What you have to do: Within the data below, state how many lines contain the string "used". Provide the number only.

Data for the task:
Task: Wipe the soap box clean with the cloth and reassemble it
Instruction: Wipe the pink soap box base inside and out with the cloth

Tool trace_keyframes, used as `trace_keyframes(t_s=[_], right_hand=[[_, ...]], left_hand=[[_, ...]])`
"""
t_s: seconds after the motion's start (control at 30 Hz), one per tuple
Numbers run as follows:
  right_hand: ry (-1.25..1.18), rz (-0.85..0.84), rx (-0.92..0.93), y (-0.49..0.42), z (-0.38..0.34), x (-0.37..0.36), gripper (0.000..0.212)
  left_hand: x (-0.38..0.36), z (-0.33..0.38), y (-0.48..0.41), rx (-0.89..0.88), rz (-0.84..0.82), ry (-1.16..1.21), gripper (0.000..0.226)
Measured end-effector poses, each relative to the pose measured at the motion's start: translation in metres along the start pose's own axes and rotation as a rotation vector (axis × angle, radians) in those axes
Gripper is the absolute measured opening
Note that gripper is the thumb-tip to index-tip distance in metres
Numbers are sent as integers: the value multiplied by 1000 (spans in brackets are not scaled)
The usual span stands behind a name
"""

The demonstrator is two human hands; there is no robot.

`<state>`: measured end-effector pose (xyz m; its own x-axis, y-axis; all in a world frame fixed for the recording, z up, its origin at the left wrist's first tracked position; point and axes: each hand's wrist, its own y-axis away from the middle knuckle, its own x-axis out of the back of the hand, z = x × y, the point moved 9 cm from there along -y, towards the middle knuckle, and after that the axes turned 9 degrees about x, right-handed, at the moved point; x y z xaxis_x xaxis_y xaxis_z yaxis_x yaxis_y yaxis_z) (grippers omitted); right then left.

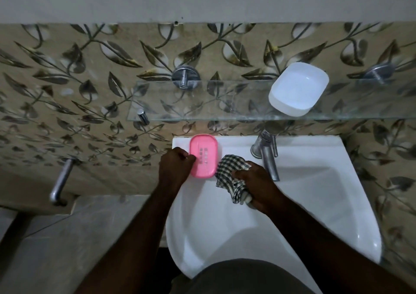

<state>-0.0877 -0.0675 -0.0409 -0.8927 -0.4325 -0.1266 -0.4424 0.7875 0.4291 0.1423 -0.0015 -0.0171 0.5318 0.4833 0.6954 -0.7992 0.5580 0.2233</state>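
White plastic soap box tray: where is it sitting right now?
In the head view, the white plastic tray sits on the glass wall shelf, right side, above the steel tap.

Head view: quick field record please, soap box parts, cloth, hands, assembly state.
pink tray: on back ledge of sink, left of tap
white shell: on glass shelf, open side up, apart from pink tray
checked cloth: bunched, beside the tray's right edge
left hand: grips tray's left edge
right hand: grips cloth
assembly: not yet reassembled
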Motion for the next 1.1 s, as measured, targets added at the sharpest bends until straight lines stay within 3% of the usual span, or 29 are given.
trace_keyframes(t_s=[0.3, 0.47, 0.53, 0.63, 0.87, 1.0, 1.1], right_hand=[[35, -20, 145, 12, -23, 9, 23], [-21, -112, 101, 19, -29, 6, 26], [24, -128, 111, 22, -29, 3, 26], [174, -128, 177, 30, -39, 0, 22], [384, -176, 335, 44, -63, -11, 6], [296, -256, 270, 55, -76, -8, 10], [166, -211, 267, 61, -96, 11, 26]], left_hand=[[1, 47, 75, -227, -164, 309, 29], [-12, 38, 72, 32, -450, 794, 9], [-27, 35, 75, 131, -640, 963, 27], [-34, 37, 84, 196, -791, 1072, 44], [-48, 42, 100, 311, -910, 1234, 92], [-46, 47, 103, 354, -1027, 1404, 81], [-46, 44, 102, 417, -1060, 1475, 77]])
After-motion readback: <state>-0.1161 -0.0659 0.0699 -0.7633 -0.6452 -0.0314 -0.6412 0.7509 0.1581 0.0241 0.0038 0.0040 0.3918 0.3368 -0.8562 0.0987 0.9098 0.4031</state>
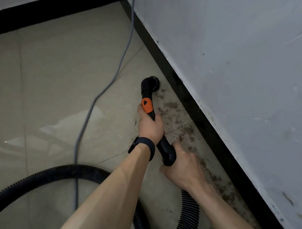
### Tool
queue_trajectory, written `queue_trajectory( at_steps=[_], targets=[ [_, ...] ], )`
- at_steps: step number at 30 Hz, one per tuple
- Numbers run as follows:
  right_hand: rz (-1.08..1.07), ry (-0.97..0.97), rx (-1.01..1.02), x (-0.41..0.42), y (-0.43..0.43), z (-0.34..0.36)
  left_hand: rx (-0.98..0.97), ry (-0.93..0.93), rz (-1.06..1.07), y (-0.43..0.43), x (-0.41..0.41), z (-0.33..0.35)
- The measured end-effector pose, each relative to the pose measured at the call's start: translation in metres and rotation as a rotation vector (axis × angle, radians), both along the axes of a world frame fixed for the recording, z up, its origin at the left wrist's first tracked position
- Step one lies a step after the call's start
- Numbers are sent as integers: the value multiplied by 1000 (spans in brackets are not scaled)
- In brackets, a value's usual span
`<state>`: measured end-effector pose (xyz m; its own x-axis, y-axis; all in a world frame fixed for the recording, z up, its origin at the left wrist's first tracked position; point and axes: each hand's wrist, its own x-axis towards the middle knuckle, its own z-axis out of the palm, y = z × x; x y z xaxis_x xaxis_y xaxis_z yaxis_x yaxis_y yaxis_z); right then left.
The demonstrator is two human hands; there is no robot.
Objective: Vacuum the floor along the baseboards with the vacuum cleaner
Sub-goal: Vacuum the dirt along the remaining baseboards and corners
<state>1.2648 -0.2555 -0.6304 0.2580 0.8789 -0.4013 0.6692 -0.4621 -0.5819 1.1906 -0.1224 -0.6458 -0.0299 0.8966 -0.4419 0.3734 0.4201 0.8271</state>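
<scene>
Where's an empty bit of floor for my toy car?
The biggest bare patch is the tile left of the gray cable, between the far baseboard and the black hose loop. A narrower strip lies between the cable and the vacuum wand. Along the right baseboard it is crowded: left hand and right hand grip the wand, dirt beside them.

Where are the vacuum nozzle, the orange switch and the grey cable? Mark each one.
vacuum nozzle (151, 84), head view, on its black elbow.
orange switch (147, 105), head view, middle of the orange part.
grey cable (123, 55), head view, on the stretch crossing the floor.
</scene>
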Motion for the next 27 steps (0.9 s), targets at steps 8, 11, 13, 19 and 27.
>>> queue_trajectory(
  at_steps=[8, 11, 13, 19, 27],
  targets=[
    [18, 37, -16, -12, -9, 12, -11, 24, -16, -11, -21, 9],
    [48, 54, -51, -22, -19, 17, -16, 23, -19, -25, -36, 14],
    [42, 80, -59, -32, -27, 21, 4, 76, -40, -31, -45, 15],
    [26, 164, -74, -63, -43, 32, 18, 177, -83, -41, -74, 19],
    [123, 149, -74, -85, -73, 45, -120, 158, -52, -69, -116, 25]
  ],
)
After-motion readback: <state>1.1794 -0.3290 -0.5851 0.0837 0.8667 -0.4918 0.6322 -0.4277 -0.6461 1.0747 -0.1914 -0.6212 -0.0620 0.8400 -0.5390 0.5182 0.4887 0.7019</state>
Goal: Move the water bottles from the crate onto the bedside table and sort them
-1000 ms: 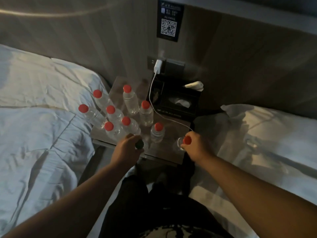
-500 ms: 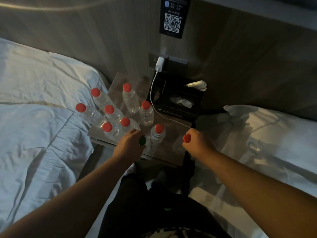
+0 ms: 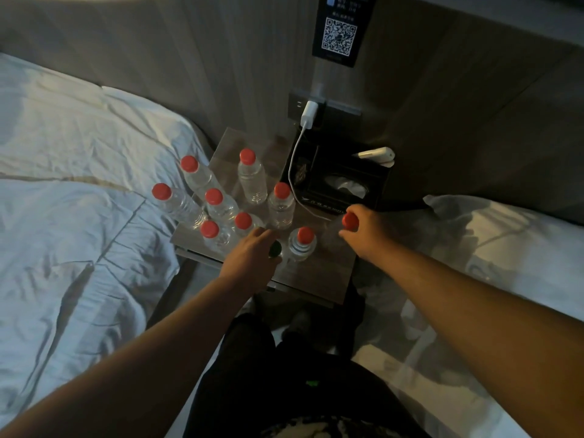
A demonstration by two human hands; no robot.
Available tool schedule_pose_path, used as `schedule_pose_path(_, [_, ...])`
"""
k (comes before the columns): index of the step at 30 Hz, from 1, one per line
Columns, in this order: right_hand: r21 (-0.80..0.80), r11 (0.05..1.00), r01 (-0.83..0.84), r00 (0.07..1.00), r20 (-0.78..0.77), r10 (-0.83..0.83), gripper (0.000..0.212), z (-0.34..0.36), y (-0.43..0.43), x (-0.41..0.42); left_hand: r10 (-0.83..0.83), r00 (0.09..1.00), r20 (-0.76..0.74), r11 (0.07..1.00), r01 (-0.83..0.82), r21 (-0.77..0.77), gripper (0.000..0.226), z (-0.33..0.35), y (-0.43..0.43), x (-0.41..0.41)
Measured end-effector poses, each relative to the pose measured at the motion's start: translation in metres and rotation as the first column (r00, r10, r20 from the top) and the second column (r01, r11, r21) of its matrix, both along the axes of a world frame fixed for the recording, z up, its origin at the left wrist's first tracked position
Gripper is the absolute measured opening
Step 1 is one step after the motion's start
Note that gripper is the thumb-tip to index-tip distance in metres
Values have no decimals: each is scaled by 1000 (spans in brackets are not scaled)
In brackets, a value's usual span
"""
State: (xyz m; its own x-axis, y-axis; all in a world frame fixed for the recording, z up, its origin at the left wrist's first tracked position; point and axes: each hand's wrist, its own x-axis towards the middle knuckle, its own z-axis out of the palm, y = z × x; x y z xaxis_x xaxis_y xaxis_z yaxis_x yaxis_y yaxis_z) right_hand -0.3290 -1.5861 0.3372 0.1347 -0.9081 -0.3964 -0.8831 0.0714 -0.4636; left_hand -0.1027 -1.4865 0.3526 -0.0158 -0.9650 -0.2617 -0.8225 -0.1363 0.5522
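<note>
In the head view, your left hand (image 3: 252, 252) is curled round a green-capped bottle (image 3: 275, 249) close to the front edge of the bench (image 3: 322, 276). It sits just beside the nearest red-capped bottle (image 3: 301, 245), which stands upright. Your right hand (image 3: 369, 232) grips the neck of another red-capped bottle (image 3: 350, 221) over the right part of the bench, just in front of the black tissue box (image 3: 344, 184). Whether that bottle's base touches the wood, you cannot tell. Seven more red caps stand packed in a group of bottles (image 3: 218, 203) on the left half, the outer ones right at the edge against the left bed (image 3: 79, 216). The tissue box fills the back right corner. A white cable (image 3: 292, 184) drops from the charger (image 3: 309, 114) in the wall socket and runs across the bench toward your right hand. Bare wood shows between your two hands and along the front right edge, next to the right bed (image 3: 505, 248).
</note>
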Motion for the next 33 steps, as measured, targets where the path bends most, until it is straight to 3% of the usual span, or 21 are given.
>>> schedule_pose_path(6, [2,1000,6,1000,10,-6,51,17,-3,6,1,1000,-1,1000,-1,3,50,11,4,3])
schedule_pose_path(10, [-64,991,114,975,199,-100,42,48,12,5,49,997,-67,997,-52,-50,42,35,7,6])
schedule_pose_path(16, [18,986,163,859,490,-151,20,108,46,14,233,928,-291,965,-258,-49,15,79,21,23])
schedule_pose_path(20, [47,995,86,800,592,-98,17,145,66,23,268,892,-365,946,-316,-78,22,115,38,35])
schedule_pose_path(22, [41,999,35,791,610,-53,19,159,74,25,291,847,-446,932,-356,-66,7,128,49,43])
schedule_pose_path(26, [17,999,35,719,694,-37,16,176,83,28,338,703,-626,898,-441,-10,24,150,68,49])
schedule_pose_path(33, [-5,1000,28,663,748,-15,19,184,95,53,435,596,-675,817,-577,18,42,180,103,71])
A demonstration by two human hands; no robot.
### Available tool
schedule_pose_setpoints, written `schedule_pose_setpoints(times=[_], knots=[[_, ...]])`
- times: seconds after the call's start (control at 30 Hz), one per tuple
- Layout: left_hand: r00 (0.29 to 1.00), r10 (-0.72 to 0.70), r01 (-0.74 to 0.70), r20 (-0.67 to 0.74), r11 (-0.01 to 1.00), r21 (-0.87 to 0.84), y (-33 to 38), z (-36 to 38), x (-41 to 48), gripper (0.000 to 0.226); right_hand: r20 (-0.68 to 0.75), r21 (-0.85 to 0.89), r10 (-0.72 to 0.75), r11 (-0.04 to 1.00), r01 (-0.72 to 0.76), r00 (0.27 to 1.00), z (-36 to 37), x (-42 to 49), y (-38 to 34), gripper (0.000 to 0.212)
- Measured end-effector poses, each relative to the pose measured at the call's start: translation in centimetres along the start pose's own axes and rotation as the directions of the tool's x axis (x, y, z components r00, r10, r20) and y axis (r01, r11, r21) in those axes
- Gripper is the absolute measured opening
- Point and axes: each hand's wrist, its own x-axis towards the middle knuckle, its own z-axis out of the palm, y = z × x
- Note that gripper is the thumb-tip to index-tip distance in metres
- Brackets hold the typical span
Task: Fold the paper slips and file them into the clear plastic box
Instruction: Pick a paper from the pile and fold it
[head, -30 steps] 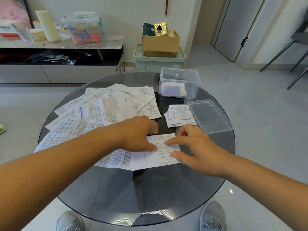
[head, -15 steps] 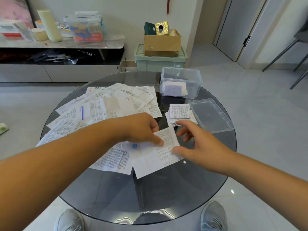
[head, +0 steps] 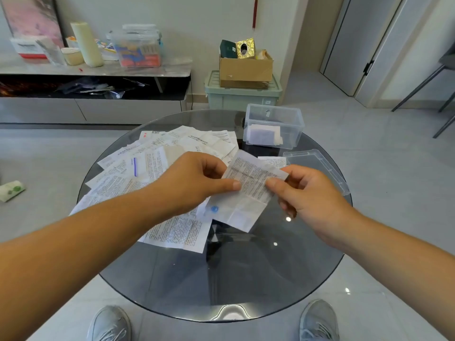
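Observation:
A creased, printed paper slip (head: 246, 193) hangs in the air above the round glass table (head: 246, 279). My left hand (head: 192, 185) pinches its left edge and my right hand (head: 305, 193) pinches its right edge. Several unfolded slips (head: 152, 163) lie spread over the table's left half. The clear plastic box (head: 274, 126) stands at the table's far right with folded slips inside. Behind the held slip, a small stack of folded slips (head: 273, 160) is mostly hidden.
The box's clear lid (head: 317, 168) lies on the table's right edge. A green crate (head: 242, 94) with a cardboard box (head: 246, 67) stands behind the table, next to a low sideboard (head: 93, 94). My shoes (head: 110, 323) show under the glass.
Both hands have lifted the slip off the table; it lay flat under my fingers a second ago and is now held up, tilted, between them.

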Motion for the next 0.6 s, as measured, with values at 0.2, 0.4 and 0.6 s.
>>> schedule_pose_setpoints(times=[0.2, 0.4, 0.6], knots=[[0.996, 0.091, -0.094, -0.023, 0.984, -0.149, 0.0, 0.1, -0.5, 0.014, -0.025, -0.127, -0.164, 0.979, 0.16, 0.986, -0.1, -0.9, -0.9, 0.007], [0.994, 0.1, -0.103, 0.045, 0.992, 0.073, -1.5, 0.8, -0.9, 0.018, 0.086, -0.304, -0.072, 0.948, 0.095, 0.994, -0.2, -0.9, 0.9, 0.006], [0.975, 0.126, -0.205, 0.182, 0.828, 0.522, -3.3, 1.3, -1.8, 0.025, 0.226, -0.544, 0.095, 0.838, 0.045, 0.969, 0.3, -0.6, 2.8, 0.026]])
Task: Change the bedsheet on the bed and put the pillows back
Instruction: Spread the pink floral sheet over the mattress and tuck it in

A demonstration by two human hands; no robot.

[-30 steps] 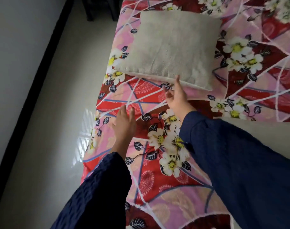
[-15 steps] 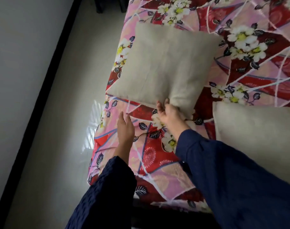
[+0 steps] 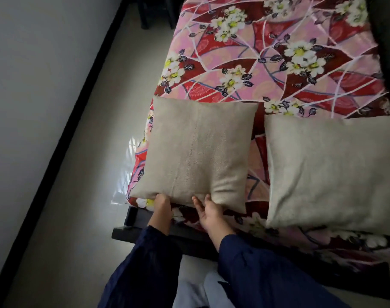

Result for this exercise: 2